**Source material**

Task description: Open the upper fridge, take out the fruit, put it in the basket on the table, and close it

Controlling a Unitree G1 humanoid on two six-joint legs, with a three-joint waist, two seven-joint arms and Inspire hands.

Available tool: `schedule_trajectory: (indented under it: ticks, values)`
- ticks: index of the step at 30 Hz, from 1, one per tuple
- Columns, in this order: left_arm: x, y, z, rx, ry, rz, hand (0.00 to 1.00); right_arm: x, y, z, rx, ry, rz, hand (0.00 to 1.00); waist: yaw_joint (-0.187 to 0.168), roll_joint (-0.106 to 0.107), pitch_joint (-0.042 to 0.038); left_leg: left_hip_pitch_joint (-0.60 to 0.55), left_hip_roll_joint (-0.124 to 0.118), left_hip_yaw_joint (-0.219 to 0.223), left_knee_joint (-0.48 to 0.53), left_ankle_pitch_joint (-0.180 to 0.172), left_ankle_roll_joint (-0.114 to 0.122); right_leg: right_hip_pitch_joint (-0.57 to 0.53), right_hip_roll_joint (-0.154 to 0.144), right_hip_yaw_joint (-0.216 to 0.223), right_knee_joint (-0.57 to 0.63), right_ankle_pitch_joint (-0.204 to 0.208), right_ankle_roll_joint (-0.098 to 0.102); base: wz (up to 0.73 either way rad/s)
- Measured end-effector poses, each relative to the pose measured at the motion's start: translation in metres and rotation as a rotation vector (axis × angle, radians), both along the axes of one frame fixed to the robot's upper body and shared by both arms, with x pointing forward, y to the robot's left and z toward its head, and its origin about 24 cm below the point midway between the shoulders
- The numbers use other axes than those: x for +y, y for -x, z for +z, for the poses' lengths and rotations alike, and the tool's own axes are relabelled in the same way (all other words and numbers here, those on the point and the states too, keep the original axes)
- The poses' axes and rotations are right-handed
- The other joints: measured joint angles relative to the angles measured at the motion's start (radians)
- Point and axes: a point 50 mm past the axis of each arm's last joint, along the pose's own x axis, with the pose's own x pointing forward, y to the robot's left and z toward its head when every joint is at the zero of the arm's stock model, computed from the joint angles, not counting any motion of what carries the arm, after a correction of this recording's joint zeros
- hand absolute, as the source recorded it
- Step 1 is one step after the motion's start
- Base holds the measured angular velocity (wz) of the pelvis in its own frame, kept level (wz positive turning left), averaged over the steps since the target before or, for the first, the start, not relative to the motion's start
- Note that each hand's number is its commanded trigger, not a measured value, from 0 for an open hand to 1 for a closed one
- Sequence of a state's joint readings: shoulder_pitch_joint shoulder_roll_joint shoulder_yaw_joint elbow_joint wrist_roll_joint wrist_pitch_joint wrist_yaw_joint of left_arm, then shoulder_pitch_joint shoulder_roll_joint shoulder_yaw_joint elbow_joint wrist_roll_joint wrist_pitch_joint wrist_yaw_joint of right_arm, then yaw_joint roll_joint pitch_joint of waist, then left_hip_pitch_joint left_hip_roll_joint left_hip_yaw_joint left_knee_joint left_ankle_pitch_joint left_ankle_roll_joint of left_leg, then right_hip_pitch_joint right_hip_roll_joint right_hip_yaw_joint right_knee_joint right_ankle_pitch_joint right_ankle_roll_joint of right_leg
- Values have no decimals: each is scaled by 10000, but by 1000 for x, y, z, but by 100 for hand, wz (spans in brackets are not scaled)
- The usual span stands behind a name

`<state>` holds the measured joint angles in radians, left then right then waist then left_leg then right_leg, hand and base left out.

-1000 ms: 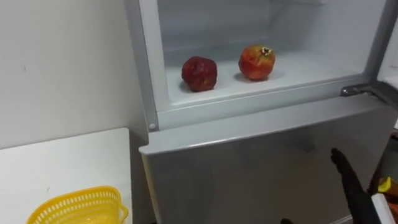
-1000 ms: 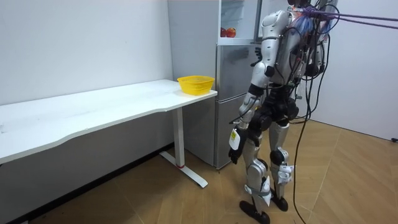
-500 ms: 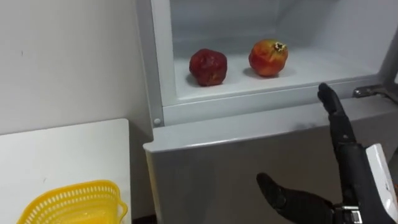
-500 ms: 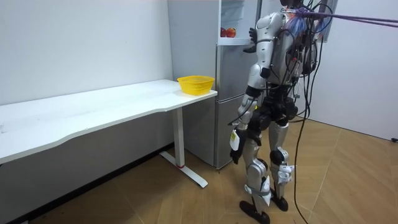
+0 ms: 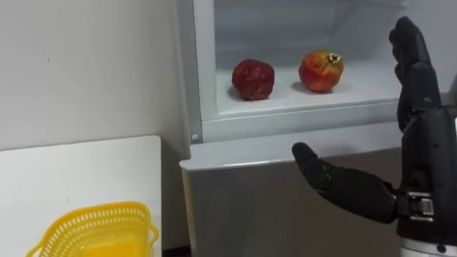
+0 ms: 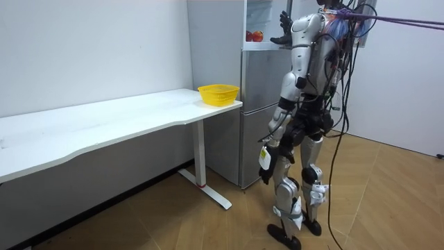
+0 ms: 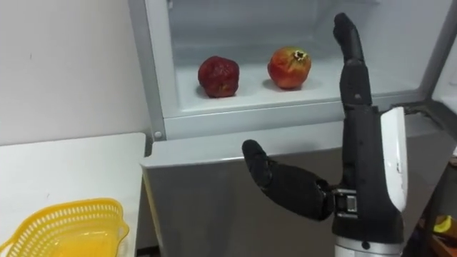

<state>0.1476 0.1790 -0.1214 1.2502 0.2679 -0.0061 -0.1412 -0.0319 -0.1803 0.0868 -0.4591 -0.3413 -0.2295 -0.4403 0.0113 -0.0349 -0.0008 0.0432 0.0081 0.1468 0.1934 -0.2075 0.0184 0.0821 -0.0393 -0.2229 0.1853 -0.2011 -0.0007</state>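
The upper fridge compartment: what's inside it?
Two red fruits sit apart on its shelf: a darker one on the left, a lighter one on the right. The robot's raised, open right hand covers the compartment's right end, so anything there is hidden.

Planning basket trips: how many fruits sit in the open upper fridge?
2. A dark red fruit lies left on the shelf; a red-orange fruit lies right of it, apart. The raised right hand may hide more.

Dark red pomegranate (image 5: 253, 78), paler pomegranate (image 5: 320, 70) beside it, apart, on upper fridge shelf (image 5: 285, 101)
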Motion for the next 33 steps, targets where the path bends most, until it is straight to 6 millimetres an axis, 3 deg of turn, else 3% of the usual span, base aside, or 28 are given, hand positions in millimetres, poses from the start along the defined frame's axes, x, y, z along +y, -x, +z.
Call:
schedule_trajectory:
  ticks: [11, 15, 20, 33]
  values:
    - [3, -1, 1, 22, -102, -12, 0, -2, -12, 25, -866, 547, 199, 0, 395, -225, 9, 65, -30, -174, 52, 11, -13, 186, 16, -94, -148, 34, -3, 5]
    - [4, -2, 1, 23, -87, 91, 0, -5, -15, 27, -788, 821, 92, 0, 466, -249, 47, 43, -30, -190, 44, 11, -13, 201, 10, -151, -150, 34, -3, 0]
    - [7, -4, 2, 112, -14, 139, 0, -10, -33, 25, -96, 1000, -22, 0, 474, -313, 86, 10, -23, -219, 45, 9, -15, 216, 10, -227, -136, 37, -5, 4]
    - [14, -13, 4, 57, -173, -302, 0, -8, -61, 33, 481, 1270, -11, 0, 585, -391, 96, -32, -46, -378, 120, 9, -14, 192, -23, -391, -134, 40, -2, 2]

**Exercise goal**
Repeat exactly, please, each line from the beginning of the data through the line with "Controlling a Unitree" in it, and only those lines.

**Reply to the task**
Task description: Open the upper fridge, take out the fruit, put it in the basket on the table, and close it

Controlling a Unitree G1 humanoid on two six-joint legs, with a three-joint waist, two seven-joint arms and Inspire hands.

This exercise has now been completed.